The pictures get left out, but everything else in the listing below must be duplicated exactly.
━━━
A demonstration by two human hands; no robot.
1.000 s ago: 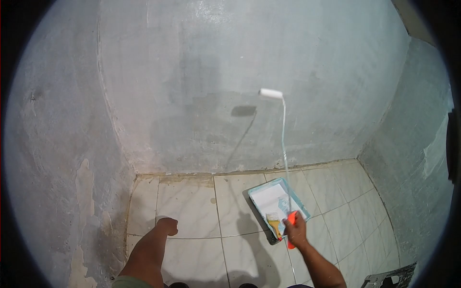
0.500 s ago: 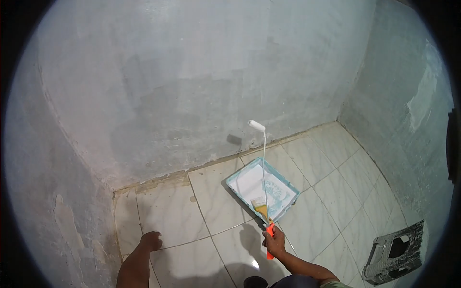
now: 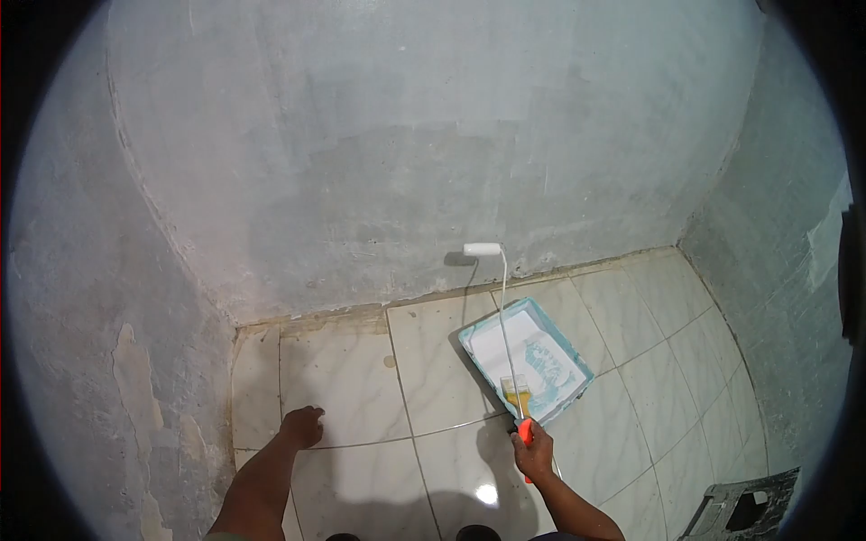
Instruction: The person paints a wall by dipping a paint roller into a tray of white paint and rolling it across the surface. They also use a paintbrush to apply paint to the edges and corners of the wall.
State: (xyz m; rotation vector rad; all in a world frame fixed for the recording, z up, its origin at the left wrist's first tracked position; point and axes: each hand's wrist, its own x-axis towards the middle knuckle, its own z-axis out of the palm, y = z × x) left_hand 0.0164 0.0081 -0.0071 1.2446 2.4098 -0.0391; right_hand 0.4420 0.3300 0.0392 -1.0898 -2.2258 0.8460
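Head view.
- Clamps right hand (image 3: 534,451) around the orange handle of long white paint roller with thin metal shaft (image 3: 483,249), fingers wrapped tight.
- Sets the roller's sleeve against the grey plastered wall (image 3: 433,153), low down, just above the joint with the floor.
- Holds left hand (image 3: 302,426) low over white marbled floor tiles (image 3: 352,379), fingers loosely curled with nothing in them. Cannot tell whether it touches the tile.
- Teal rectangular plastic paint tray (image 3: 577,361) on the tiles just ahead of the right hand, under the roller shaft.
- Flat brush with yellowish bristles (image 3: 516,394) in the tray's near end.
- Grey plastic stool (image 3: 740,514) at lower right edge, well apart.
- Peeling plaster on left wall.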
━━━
* _REPLY TO THE TASK_
A demonstration by two human hands; no robot.
1.000 s ago: 
0.500 s ago: 
now: 
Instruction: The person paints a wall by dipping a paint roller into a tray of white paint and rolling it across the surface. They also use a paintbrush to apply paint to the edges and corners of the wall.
State: (xyz m; rotation vector rad; all in a world frame fixed for the recording, z up, its origin at the left wrist's first tracked position; point and axes: each hand's wrist, its own x-axis towards the middle knuckle, its own z-axis out of the palm, y = z × x) left_hand 0.0164 0.0081 -0.0071 1.2446 2.4098 -0.0391; right_hand 0.4420 0.3300 0.0392 -1.0898 -2.2258 0.8460
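Head view.
- Clamps right hand (image 3: 534,451) around the orange handle of long white paint roller with thin metal shaft (image 3: 483,249), fingers wrapped tight.
- Sets the roller's sleeve against the grey plastered wall (image 3: 433,153), low down, just above the joint with the floor.
- Holds left hand (image 3: 302,426) low over white marbled floor tiles (image 3: 352,379), fingers loosely curled with nothing in them. Cannot tell whether it touches the tile.
- Teal rectangular plastic paint tray (image 3: 577,361) on the tiles just ahead of the right hand, under the roller shaft.
- Flat brush with yellowish bristles (image 3: 516,394) in the tray's near end.
- Grey plastic stool (image 3: 740,514) at lower right edge, well apart.
- Peeling plaster on left wall.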

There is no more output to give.